MATA INDONESIA, JAKARTA – Penyemaian ideologi radikalisme dan intoleransi di lembaga pendidikan harus dicegah karena usia anak-anak dan remaja masih rentan menjadi target propaganda narasi radikal. Direktur Eksekutif Jaringan Moderat Indonesia Islah Bahrawi menilai bahwa orang tua harus waspada terhadap indikasi adanya insitusi pendidikan yang menjadi wadah penyebaran radikalisme dan intoleransi.
“Waspada lembaga pendidikan yang intoleran, kalau anak-anak masuk dalam lembaga pendidikan intoleran kan ini tergantung orang tuanya,” kata Islah kepada Mata Indonesia News, Senin 22 Februari 2021.
Jika tidak diantisipasi maka anak-anak bisa menganggap praktik intoleran dan radikalisme sebagai hal yang wajar.
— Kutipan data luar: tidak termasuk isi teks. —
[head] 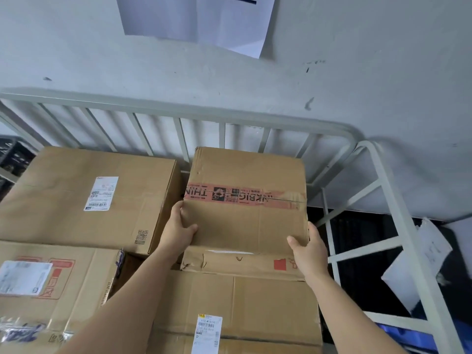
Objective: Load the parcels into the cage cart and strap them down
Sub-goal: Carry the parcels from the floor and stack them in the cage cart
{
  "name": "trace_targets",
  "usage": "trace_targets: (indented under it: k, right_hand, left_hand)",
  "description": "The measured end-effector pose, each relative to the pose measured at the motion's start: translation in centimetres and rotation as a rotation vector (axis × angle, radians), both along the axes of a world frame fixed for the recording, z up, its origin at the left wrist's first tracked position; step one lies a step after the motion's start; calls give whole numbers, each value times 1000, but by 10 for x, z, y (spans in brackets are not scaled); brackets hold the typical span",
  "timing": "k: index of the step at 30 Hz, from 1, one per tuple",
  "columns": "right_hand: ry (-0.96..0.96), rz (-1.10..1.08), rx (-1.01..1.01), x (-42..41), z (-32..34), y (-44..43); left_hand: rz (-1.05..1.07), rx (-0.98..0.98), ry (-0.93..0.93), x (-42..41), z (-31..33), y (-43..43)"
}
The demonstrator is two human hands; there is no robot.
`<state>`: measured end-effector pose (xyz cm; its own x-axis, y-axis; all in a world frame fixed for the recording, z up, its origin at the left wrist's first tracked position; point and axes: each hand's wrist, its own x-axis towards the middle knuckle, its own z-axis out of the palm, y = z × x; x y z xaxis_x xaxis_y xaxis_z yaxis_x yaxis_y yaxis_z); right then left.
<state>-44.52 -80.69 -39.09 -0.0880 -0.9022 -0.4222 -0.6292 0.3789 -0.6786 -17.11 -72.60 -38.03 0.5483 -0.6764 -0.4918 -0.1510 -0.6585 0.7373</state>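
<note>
We see only our two arms and hands. Our left hand [178, 229] and our right hand [307, 251] are bare. So are the arms behind them: our left forearm [135, 302] and our right forearm [337, 302] show plain, smooth skin from the wrist down to the bottom edge of the view. Each forearm looks broad at that edge and narrows towards the wrist. Our thumbs look short and rounded at the tip. The nails are too blurred for us to make out. The rest of us lies outside the view.
</note>
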Motion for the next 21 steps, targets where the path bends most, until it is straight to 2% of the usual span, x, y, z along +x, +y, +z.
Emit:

Hal ini bisa berpotensi melahirkan para teroris di usia muda.
Beberapa contoh yang sudah pernah terjadi yaitu seperti tindakan seorang pembina Pramuka yang mengajarkan tepuk tangan dan yel-yel berisi penolakan terhadap kafir. Selain itu perisitiwa serupa juga terjadi di Sragen yakni ada intimidasi dari pengurus Rohis di SMA Negeri 1 Gemolong terhadap seorang siswi karena tidak berhijab.
Bahkan baru-baru ini terjadi peristiwa serupa yaitu pemaksaan penggunaan jilbab kepada siswi nonmuslim di SMKN 2 Padang. Peristiwa ini pun menjadi pencetus lahirnya SKB 3 Menteri yang mengatur penggunaan seragam dan atribut di lingkungan sekolah.
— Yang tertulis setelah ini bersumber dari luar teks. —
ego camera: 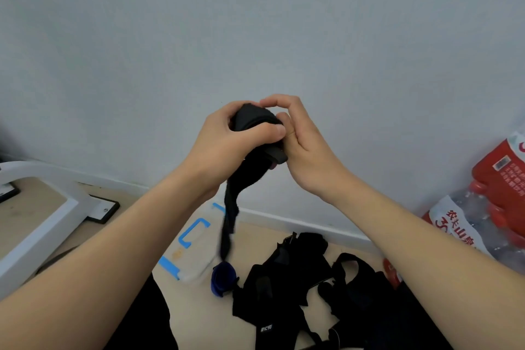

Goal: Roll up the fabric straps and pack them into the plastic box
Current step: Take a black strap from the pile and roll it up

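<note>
- Here, both hands are raised in front of a pale grey wall [255,23], meeting around one partly rolled black fabric strap [254,118].
- The left hand [224,142] grips the rolled part, with the fingers curled behind it and the thumb lying across its front.
- The right hand [304,148] touches the roll from the other side. Its fingertips are bent onto the top edge and its thumb presses against the end, so it pinches the strap.
- The strap's loose tail [230,221] hangs down below the hands, twisted and blurred, and ends above the floor.
- A clear plastic box with blue clips [196,258] sits on the beige floor [199,318] below the left forearm. I cannot tell whether its lid is on.
- A small rolled blue strap [223,278] lies just beside the box's near corner.
- To its right, a heap of unrolled black fabric straps [295,281] is spread on the floor; one bears white lettering.
- A red-wrapped pack of water bottles [500,179] stands against the wall on the right.
- A white metal frame [42,207] stands on the left.
</note>
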A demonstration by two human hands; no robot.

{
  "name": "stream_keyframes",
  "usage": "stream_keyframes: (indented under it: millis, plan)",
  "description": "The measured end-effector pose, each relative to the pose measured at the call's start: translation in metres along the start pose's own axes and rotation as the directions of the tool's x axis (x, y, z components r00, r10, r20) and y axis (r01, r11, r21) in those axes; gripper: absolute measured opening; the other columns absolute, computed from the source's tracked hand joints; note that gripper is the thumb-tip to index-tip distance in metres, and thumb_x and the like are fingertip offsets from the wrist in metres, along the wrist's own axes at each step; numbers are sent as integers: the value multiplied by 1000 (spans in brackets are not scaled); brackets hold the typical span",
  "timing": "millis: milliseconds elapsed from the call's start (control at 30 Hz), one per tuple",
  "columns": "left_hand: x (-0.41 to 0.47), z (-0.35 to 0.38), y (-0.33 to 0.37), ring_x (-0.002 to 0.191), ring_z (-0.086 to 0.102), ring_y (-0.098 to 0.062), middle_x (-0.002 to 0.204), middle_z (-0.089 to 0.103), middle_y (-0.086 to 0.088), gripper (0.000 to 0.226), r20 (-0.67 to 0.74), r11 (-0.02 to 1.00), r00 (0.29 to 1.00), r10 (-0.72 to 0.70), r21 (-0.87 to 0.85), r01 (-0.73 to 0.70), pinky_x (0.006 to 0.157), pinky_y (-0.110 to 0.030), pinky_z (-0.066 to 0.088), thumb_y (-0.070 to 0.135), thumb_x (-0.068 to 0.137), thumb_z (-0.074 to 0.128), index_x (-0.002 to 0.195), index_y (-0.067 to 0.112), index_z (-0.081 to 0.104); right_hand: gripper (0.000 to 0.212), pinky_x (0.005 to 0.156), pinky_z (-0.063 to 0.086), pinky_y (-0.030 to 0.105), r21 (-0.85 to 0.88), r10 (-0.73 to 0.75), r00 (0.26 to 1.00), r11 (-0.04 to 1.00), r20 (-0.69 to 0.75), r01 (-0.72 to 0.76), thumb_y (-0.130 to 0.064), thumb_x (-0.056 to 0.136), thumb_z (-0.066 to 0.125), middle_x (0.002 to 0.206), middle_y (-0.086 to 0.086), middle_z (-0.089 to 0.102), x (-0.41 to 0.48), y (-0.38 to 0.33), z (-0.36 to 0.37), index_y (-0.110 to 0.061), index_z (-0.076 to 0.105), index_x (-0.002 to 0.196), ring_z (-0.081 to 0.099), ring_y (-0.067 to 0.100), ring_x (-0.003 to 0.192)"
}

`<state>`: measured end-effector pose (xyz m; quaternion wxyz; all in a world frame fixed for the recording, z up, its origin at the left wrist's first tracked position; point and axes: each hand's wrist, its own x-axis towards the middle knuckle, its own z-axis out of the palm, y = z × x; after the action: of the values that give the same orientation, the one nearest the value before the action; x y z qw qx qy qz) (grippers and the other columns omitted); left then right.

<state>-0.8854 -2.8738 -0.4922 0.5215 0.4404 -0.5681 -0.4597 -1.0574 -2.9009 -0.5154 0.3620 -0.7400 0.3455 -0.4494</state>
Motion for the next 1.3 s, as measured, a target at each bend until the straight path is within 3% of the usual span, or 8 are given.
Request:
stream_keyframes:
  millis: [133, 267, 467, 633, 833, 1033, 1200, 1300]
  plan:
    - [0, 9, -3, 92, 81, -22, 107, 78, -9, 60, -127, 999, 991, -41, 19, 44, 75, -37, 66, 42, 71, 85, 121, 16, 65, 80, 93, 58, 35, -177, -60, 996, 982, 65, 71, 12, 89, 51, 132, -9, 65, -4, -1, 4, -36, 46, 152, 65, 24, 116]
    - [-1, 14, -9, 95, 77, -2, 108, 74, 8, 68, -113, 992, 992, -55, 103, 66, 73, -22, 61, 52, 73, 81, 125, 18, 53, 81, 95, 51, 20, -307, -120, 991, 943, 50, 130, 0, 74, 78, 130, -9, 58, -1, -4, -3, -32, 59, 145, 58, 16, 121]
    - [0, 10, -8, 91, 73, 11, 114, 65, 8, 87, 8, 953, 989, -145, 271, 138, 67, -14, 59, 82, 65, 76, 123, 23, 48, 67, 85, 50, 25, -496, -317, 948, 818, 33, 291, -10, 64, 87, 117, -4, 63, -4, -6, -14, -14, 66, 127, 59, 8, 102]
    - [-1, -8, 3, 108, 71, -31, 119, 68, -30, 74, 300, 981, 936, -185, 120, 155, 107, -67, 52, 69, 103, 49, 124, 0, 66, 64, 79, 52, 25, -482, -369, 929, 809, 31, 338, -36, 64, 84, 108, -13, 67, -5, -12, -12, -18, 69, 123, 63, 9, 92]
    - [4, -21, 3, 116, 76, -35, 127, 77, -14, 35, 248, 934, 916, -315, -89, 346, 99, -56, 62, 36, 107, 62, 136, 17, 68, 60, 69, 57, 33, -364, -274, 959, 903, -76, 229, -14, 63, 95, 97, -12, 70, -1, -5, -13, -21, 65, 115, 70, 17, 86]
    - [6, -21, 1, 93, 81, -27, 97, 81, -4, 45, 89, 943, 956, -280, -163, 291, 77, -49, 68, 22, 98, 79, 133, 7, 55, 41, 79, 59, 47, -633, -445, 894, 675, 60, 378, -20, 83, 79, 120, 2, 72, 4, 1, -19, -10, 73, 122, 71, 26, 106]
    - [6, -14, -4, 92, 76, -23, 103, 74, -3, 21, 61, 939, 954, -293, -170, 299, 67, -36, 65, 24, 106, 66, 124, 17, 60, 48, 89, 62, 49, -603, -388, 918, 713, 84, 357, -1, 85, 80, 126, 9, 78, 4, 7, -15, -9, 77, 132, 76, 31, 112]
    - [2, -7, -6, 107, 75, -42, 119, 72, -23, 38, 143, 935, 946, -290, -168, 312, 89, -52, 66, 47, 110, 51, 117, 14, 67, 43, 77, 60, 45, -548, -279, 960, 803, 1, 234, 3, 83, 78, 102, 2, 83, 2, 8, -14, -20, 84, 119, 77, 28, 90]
Tanpa sikap yang tegas, maka ideologi radikalisme bisa menyusup dan merasuki pikiran anak-anak di dalam suatu institusi pendidikan. Pengamat intelijen dan terorisme Stanislaus Riyanta menilai bahwa pemerintah harus memastikan tidak ada ajaran yang bertentangan dengan ideologi Pancasila.
“Materi-materi pendidikan termasuk ajaran agama dipastikan tidak menimbulkan perpecahan atau bertentangan dengan ideologi Pancasila dan prinsip kebhinekaan,” kata Stanislaus.